** Exercise details **
The lines to return are those below that contain the word "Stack".

** Data **

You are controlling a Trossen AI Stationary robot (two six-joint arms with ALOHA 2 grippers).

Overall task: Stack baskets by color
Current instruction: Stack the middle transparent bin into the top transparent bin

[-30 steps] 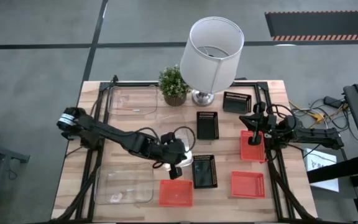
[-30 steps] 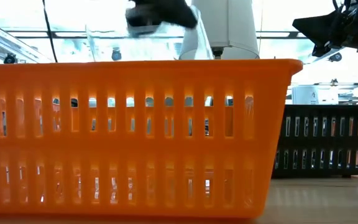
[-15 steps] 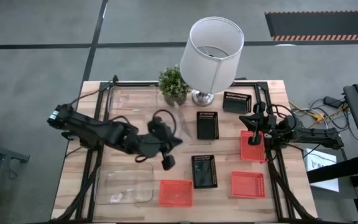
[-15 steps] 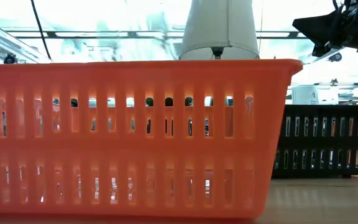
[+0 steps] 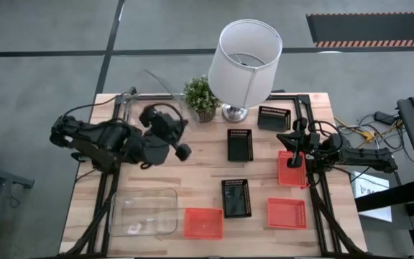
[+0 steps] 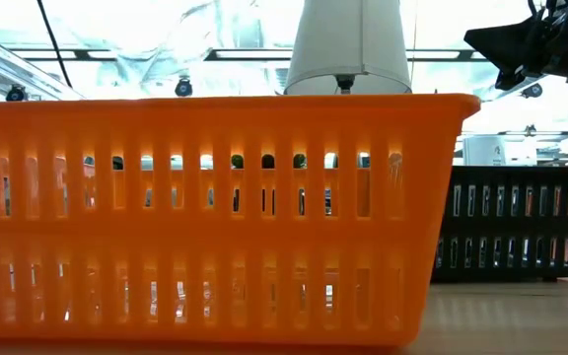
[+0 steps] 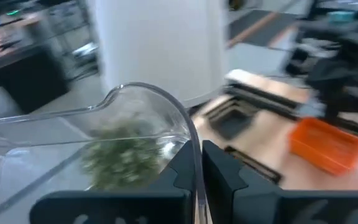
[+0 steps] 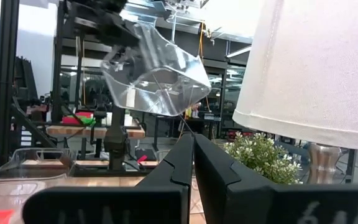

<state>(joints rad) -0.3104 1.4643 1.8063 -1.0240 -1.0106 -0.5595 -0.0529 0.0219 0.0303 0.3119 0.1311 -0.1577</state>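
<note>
Table (image 5: 157,165): wooden, by lamp (image 5: 244,54), grey floor around
Left gripper (image 7: 197,168): clamping clear bin (image 7: 104,137) aloft
Right gripper (image 8: 193,149): clenched, empty

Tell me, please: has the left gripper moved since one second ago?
Yes. The left gripper, shut on a clear bin, has gone from beside the front black basket toward the plant.

my two dark arms

my left arm (image 5: 113,144) and right arm (image 5: 351,155) are matte black, built of chunky jointed segments, with thin black cables looping alongside. my fingers (image 8: 166,168) are flat, dark, angular blades with stepped edges.
</note>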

** Response area **
Overall task: Stack baskets by color
Current instruction: Stack the middle transparent bin into the top transparent bin

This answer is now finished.